La vita nei manicomi criminali, al cinema il cortometraggio ‘Era una giornata di sole’

Si chiama ‘Era una giornata di sole’ il cortometraggio che sarà presentato domani sera, 19 novembre, dalle ore 20.45 dall’associazione MuSe a.p.s. al cinema Alphaville in via Enrico Muricchio, 1 a Campobasso.

Ad accogliere il pubblico ci saranno il regista Alfredo Arciero, gli attori Angelo Orlando, Marco Caldoro, Barbara Petti, Matilde Caterina e Giuliano Pietronigro.
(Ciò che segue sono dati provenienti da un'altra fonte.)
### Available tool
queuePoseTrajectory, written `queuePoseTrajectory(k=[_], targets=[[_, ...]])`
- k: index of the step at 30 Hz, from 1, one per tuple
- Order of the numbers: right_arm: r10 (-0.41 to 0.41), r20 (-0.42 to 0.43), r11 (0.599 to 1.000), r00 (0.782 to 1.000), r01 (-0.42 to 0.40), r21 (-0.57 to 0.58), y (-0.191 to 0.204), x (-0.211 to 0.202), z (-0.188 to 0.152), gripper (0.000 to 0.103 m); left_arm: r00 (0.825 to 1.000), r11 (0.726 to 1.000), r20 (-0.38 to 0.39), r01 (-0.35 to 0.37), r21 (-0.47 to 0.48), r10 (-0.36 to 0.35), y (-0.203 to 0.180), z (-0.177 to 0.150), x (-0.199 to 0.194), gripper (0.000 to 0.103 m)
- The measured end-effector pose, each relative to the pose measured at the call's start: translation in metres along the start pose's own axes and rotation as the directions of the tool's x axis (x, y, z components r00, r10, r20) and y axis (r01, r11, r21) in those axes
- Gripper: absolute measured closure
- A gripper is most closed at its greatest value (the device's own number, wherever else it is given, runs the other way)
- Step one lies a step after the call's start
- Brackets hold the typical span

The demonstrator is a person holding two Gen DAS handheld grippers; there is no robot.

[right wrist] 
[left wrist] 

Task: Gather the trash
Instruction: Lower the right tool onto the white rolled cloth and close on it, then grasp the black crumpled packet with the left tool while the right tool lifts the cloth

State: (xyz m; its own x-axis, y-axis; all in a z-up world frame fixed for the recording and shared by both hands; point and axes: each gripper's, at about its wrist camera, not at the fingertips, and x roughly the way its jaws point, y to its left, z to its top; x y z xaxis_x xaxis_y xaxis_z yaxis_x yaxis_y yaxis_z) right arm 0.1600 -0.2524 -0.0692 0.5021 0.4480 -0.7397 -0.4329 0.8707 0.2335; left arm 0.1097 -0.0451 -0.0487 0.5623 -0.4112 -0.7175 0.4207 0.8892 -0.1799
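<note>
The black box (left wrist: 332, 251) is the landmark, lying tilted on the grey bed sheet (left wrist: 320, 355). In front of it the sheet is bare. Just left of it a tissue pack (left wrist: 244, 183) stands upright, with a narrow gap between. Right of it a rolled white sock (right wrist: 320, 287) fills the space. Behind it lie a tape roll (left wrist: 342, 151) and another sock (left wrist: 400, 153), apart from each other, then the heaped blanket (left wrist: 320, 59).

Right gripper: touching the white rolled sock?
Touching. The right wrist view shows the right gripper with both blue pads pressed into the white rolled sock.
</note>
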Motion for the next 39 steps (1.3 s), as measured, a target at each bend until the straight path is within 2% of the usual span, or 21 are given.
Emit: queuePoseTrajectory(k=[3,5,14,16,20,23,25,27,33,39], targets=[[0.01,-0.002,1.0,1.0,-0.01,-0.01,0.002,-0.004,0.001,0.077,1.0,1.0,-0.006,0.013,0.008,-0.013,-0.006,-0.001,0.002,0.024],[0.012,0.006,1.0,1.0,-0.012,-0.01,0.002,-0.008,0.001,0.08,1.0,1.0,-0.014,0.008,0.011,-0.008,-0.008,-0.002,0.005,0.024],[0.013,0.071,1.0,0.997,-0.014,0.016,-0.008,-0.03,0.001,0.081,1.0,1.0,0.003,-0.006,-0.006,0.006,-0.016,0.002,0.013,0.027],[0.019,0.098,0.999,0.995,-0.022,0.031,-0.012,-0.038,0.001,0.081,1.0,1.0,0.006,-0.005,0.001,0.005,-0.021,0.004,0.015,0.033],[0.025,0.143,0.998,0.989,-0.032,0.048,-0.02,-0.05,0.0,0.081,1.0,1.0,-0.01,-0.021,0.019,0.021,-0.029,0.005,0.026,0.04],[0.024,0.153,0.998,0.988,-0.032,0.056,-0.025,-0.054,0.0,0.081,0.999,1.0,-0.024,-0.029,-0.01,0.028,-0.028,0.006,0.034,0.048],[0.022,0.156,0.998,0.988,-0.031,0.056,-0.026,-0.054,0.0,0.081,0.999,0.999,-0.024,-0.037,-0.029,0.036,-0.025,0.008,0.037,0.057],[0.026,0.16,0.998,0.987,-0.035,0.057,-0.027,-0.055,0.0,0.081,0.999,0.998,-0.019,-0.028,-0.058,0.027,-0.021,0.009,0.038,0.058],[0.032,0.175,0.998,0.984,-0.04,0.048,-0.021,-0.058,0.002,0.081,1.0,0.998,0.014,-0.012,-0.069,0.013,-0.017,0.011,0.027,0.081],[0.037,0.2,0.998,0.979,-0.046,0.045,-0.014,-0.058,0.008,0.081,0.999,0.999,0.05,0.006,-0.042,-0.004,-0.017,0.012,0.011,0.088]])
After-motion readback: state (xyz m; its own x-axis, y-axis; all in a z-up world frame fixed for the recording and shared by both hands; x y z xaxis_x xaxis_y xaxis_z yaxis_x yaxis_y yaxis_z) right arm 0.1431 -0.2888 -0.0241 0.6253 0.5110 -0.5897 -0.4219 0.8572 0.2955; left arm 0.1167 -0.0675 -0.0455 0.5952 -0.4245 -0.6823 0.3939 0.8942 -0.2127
Al termine della proiezione seguirà un breve dibattito, ma soprattutto il concerto della Suonata Balorda, che ne ha curato le musiche originali. L’ingresso è libero fino ad esaurimento posti.

“Era una giornata di sole” è liberamente ispirato al libro fotografico Sunny Days, alle immagini evocative di Stefano Ciannella e alle parole del professor Adolfo Ferraro, psichiatra. Un libro che racconta la quotidianità dei manicomi criminali, ormai chiusi e sostituiti dalle REMS (Residenze Esecuzioni Misure di Sicurezza).
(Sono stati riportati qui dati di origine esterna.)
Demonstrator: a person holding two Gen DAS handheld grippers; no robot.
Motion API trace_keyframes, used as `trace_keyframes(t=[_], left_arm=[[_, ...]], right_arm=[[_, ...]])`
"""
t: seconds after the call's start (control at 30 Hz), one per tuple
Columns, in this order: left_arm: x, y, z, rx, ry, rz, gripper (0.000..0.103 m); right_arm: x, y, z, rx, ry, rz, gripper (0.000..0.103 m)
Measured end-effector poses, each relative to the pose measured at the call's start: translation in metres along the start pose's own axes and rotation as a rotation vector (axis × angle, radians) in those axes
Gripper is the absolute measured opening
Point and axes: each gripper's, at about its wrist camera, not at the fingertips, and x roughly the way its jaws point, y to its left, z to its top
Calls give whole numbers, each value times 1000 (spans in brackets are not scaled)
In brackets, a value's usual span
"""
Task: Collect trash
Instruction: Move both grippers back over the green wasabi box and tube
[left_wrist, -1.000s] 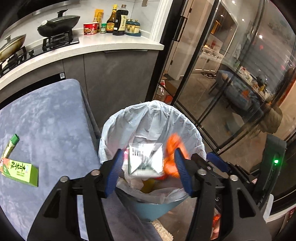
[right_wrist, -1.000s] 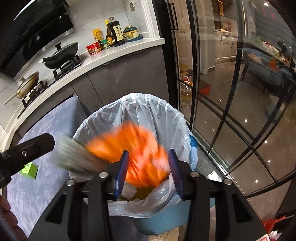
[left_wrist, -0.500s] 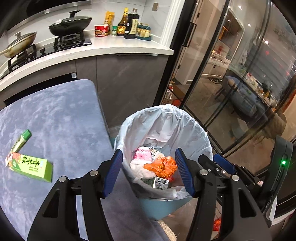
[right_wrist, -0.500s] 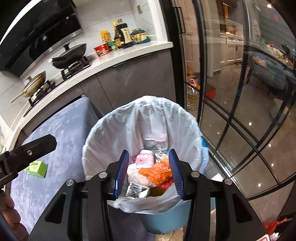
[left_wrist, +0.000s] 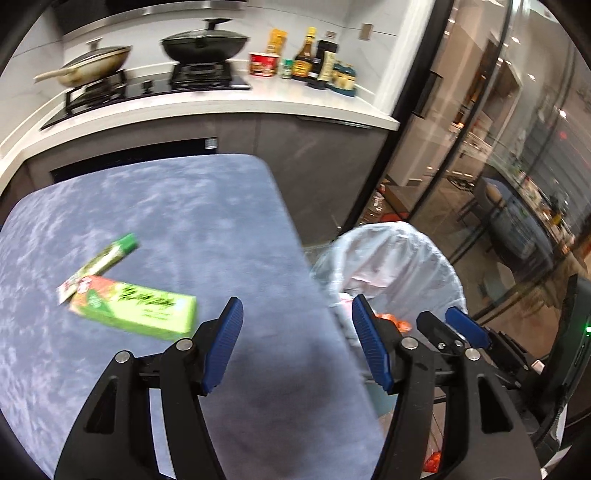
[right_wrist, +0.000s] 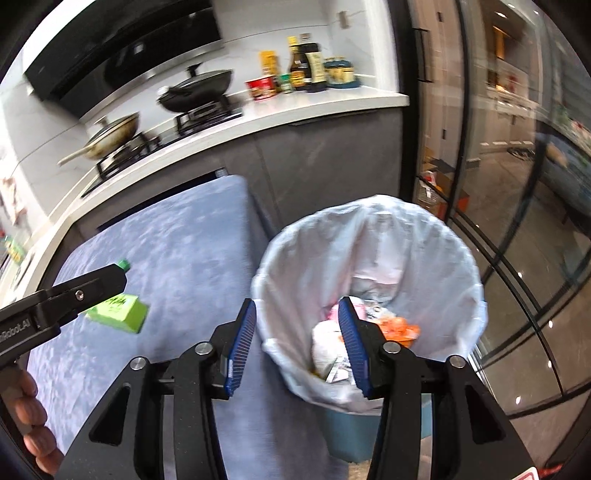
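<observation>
A green carton lies on the blue-grey table, with a green-capped tube just behind it. My left gripper hovers over the table's right edge, jaws opening with nothing between them. My right gripper hangs over the gap between the table and the bin, jaws opening and empty. The bin, lined with a white bag, holds an orange wrapper, white and pink scraps and a foil packet.
Behind the table runs a white counter with two pans on a hob, bottles and a red cup. Glass doors stand right of the bin. A hand grips the left tool at the lower left.
The silver packet and orange wrapper dropped from both grippers into the bin. Both grippers have swung left from above the bin toward the table, bringing the green carton closer.
</observation>
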Motion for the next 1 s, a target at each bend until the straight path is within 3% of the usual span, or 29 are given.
trace_keyframes(t=[0.27, 0.6, 0.8, 1.0], left_arm=[[-20, 77, -10, -89, -11, 92, 66], [-31, 175, -27, -222, 3, 214, 70], [-35, 213, -32, -256, -3, 255, 76], [-28, 236, -32, -268, 4, 285, 76]], right_arm=[[12, 63, -4, -112, 36, 77, 49], [41, 140, -14, -257, 88, 158, 66], [67, 173, -17, -354, 116, 193, 77], [93, 190, -14, -421, 154, 231, 78]])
Un’esistenza ciclica dove i giorni si ripetono tutti uguali l’uno all’altro. Luoghi, persone, cose, nello spazio, ma senza tempo. Persone espulse dalla propria vita, vincolate al farmaco, soggette all’azione giudiziaria, alla cura che altri progettano per loro. Sono esistenze in cui possibilità e impossibilità coincidono; ogni gesto ha valore solo nel breve periodo: mangiare, dormire, passeggiare, urlare, ma si confondono e diventano sogni di concretezza e incubi deliranti non sono più separati.
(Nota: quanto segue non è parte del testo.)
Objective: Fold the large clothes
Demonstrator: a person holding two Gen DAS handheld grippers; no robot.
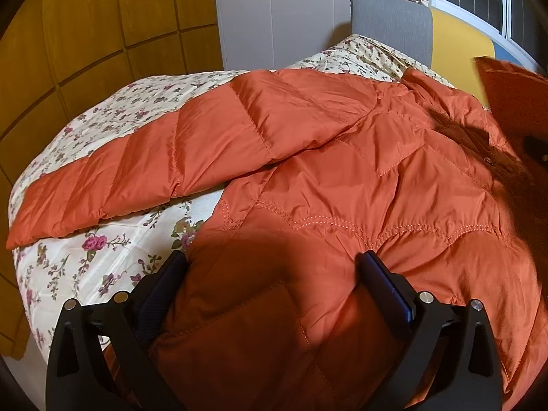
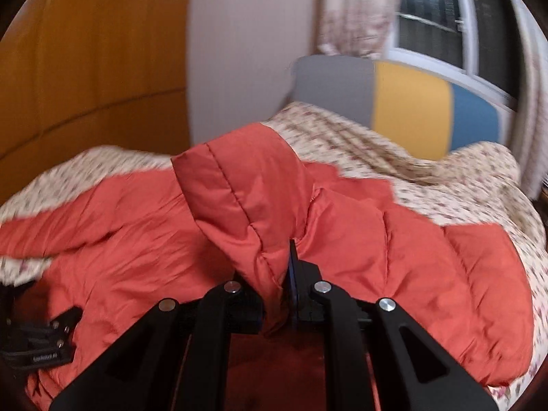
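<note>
An orange quilted jacket [image 1: 342,171] lies spread on a floral bed cover [image 1: 102,267], one sleeve [image 1: 137,171] stretched out to the left. My left gripper [image 1: 274,267] rests low on the jacket's body with its jaws wide apart, fabric lying between them but not pinched. In the right wrist view my right gripper [image 2: 284,260] is shut on a fold of the other sleeve [image 2: 239,188], which stands lifted and draped over the jacket [image 2: 411,257]. The left gripper's body [image 2: 37,339] shows at the lower left of that view.
A grey, yellow and blue headboard [image 2: 376,102] stands at the far end of the bed. A wooden wardrobe [image 1: 85,34] runs along the left side. A window [image 2: 445,17] with a curtain [image 2: 356,10] is at the back right.
</note>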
Sono immagini e parole, che ho trasformato in una storia e poi in racconto filmico grazie al determinante contributo degli splendidi interpreti: Angelo Orlando e Marco Caldoro, i due protagonisti e al resto del validissimo cast artistico e tecnico. È una storia di solitudini e di incomprensioni, di caratteri e di malattia mentale, dove anche la morte è frutto di ideazione deviata, dove anche un atto di mostruosità diventa la banale quotidianità dell’esistenza.